Winfred Yaokumah, Charity Y. M. Baidoo, Ebenezer Owusu
DOI: 10.4018/978-1-6684-9999-3.ch002
OnDemand:
(Individual Chapters)
Available
$37.50
No Current Special Offers
TOTAL SAVINGS: $37.50

Abstract

When evaluating the effectiveness of machine learning algorithms for intrusion detection, it is insufficient to only focus on their performance metrics. One must also focus on the overhead metrics of the models. In this study, the performance accuracy, latency, and throughput of seven supervised machine learning algorithms and a proposed ensemble model were measured. The study performs a series of experiments using two recent datasets, and two filter-based feature selection methods were employed. The results show that, on average, the naive bayes achieved the lowest latency, highest throughput, and lowest accuracy on both datasets. The logistics regression had the maximum throughput. The proposed ensemble method recorded the highest latency for both feature selection methods. Overall, the Spearman feature selection technique increased throughput for almost all the models, whereas the Pearson feature selection approach maximized performance accuracies for both datasets.
Chapter Preview
Top

Introduction

In recent times network security attacks and data breaches have become rampant while intrusion detection systems (IDS) are being developed with automated response mechanisms to detect and prevent such attacks (Anwar et al., 2017). An intrusion detection system provides active network security protection mechanisms against cybercriminal activities (Liang et al., 2019). These mechanisms monitor network operations and analyze packets for malicious activities (Paul et al., 2018). Packet analysis can take place on a network (network-based) or a computer (host-based). Network-based intrusion detection systems (NIDS) examine network behavior to determine if a node is under attack, whereas host-based intrusion detection systems (HIDS) check the logs kept by a single host for malicious operations (Chan et al., 2016). However, IDS sometimes fails to detect new external attacks and has a low accuracy rate, and a high false alarm rate (Khraisat et al., 2019; Liu & Lang, 2019). The inability of IDS to prevent network intrusion precisely and timely can jeopardize the information security goals of integrity, confidentiality, and system availability (Mishra & Yadav, 2020). In particular, the IDS that are implemented on networks can escalate the amount of delivery time, thereby reducing the reliability of network traffic (Xia et al., 2015). Also, packet processing may decrease network throughput and increase latency (Tsikoudis et al., 2016).

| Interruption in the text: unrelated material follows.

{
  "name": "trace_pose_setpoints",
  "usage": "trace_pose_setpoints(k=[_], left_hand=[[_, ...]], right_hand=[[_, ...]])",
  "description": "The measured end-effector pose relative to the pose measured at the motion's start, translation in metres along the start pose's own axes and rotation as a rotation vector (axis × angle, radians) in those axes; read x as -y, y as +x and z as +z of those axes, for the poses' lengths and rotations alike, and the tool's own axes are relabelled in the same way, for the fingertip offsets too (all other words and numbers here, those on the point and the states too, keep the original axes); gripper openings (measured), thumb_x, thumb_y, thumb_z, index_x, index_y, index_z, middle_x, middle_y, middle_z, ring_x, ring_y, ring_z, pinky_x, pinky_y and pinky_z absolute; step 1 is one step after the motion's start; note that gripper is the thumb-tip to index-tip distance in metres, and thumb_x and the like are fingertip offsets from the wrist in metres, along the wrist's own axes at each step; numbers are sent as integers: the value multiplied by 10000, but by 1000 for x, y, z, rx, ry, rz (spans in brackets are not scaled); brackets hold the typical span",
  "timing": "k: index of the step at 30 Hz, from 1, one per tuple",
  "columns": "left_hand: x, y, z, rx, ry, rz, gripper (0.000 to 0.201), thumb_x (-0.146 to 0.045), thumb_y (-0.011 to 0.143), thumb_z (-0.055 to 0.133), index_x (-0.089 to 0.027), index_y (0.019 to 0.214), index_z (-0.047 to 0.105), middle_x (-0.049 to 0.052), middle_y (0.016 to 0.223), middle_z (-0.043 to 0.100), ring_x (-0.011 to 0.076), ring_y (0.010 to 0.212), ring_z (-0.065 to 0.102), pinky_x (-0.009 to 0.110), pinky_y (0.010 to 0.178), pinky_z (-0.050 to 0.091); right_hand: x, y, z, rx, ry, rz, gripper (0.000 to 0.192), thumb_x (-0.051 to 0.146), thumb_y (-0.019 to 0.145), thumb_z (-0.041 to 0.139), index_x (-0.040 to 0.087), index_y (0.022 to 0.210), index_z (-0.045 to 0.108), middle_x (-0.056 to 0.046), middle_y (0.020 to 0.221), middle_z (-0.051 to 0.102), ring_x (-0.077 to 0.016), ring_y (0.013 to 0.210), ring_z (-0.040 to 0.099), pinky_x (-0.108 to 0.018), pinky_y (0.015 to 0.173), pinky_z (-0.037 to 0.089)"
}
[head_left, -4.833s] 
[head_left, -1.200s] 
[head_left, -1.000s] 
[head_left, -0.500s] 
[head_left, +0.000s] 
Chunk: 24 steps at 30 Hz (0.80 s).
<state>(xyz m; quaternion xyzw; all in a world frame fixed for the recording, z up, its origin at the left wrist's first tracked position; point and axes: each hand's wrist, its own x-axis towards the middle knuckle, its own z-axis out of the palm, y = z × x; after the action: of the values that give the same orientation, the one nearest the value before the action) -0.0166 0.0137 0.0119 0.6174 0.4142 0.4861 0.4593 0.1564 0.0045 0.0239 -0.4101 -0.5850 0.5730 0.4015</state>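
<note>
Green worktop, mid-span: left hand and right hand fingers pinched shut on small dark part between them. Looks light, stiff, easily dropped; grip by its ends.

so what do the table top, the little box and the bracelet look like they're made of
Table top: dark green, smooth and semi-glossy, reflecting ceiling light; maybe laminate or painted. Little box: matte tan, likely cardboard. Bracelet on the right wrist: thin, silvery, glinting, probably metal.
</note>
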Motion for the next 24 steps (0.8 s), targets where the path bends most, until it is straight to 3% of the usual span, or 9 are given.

Two major overhead performance metrics, latency and throughput, are used to measure the IDS’s timely detection of network intrusion. In the implementation of IDS, high throughput and low latency of an IDS are essential. Latency measures the time it takes for a processor to receive a request for a byte or message from memory (Hasan et al., 2021). In communication networks, latency or end-to-end delay represents the amount of time it takes for data to be received at its endpoint (destination). Intrusion detection systems frequently suffer from severe latency and network overhead, which make them irresponsive to attacks and the identification of malicious activities (Rahman et al., 2020). Likewise, throughput measures the speed at which the data is transmitted effectively (Ingley & Pawar, 2015). It describes the amount of data that is dispatched over a given time. According to Zhang et al. (2018), with high-speed traffic data, conventional intrusion detection systems experience latency and occasionally fail to identify intrusion patterns. However, to identify suspicious traffic momentarily, a real-time network IDS with machine learning (ML) techniques can promptly process vast volumes of network traffic data.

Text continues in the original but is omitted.